- [WORK REQUIRED]: In this exercise, every entry is to be copied exactly.

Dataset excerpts
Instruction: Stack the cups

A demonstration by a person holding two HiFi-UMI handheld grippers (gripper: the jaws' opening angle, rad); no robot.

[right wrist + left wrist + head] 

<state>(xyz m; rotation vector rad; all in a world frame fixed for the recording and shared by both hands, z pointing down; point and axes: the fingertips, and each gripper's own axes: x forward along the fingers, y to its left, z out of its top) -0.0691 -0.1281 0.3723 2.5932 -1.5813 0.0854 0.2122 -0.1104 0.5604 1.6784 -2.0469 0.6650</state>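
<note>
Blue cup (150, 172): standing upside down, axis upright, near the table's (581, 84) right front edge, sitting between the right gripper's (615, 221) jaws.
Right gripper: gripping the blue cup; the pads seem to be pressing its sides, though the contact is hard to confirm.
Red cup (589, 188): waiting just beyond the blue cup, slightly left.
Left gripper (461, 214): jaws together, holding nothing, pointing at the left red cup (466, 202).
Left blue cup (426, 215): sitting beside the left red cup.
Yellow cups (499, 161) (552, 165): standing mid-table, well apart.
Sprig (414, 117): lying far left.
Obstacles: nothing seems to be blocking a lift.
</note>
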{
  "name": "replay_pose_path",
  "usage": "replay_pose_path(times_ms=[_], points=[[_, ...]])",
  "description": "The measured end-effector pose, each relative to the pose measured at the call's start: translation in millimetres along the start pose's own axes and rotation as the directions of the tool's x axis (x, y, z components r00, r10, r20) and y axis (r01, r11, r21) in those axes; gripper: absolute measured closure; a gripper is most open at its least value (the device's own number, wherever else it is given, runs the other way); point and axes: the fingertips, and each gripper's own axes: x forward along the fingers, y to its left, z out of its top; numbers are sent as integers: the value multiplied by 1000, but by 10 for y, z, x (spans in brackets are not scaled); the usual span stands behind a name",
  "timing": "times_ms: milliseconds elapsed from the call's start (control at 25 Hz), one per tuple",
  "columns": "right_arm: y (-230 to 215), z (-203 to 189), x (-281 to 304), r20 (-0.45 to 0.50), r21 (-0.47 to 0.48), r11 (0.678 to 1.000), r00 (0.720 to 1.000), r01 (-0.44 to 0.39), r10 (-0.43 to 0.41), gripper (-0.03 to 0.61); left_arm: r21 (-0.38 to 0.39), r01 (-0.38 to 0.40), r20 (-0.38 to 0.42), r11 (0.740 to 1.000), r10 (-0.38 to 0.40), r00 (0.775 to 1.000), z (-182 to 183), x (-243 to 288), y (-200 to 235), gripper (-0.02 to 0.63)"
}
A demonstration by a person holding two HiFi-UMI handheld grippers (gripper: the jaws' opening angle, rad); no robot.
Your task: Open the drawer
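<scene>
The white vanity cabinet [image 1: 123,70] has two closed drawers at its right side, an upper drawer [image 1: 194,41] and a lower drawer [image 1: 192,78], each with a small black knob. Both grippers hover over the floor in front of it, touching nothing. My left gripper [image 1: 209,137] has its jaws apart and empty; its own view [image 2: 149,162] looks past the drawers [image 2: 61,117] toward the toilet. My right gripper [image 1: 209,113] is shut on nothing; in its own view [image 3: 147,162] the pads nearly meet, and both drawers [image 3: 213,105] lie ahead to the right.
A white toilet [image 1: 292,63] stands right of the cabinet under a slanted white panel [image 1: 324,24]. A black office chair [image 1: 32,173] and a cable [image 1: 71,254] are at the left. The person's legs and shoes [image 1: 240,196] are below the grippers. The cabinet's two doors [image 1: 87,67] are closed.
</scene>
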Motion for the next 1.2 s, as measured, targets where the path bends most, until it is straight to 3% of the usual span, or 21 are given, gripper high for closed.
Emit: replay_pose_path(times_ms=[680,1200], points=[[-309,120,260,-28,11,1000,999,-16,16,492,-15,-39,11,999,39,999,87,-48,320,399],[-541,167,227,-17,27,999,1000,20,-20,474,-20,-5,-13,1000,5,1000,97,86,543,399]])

- [SOLVED EXERCISE]:
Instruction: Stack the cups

A demonstration by a person holding two HiFi-UMI handheld grippers (gripper: the jaws' opening angle, rad); no robot.

[right wrist + left wrist + head] 

<state>(xyz m; rotation vector rad; all in a world frame fixed for the recording and shared by both hands, z pointing down; point and axes: the fingertips, and each gripper's own axes: x forward along the fingers, y to its left, z out of its top) -0.0691 -0.1281 0.3723 2.5932 -1.5813 0.0854 0.2122 -0.1104 0.5604 1.6784 -2.0469 0.6650</state>
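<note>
Blue cup (150, 172): standing upside down, axis upright, near the table's (581, 84) right front edge, sitting between the right gripper's (615, 221) jaws.
Right gripper: gripping the blue cup; the pads seem to be pressing its sides, though the contact is hard to confirm.
Red cup (589, 188): waiting just beyond the blue cup, slightly left.
Left gripper (461, 214): jaws together, holding nothing, pointing at the left red cup (466, 202).
Left blue cup (426, 215): sitting beside the left red cup.
Yellow cups (499, 161) (552, 165): standing mid-table, well apart.
Sprig (414, 117): lying far left.
Obstacles: nothing seems to be blocking a lift.
</note>
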{
  "name": "replay_pose_path",
  "usage": "replay_pose_path(times_ms=[_], points=[[_, ...]])",
  "description": "The measured end-effector pose, each relative to the pose measured at the call's start: translation in millimetres along the start pose's own axes and rotation as the directions of the tool's x axis (x, y, z components r00, r10, r20) and y axis (r01, r11, r21) in those axes; gripper: absolute measured closure; a gripper is most open at its least value (the device's own number, wherever else it is given, runs the other way); point and axes: the fingertips, and each gripper's own axes: x forward along the fingers, y to its left, z out of its top; numbers are sent as integers: the value multiplied by 1000, but by 10 for y, z, x (spans in brackets are not scaled); the usual span stands behind a name",
  "timing": "times_ms: milliseconds elapsed from the call's start (control at 25 Hz), one per tuple",
  "columns": "right_arm: y (-230 to 215), z (-203 to 189), x (-281 to 304), r20 (-0.45 to 0.50), r21 (-0.47 to 0.48), r11 (0.678 to 1.000), r00 (0.720 to 1.000), r01 (-0.44 to 0.39), r10 (-0.43 to 0.41), gripper (-0.03 to 0.61); left_arm: r21 (-0.38 to 0.39), r01 (-0.38 to 0.40), r20 (-0.38 to 0.42), r11 (0.740 to 1.000), r10 (-0.38 to 0.40), r00 (0.775 to 1.000), z (-182 to 183), x (-243 to 288), y (-200 to 235), gripper (-0.02 to 0.63)"
}
A demonstration by a person holding two HiFi-UMI handheld grippers (gripper: the jaws' opening angle, rad); no robot.
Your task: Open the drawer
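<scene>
The white vanity cabinet [image 1: 123,70] has two closed drawers at its right side, an upper drawer [image 1: 194,41] and a lower drawer [image 1: 192,78], each with a small black knob. Both grippers hover over the floor in front of it, touching nothing. My left gripper [image 1: 209,137] has its jaws apart and empty; its own view [image 2: 149,162] looks past the drawers [image 2: 61,117] toward the toilet. My right gripper [image 1: 209,113] is shut on nothing; in its own view [image 3: 147,162] the pads nearly meet, and both drawers [image 3: 213,105] lie ahead to the right.
A white toilet [image 1: 292,63] stands right of the cabinet under a slanted white panel [image 1: 324,24]. A black office chair [image 1: 32,173] and a cable [image 1: 71,254] are at the left. The person's legs and shoes [image 1: 240,196] are below the grippers. The cabinet's two doors [image 1: 87,67] are closed.
</scene>
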Motion for the next 1.2 s, as measured, targets where the path bends most, until it is straight to 3% of the usual span, or 21 are given, gripper high for closed.
Emit: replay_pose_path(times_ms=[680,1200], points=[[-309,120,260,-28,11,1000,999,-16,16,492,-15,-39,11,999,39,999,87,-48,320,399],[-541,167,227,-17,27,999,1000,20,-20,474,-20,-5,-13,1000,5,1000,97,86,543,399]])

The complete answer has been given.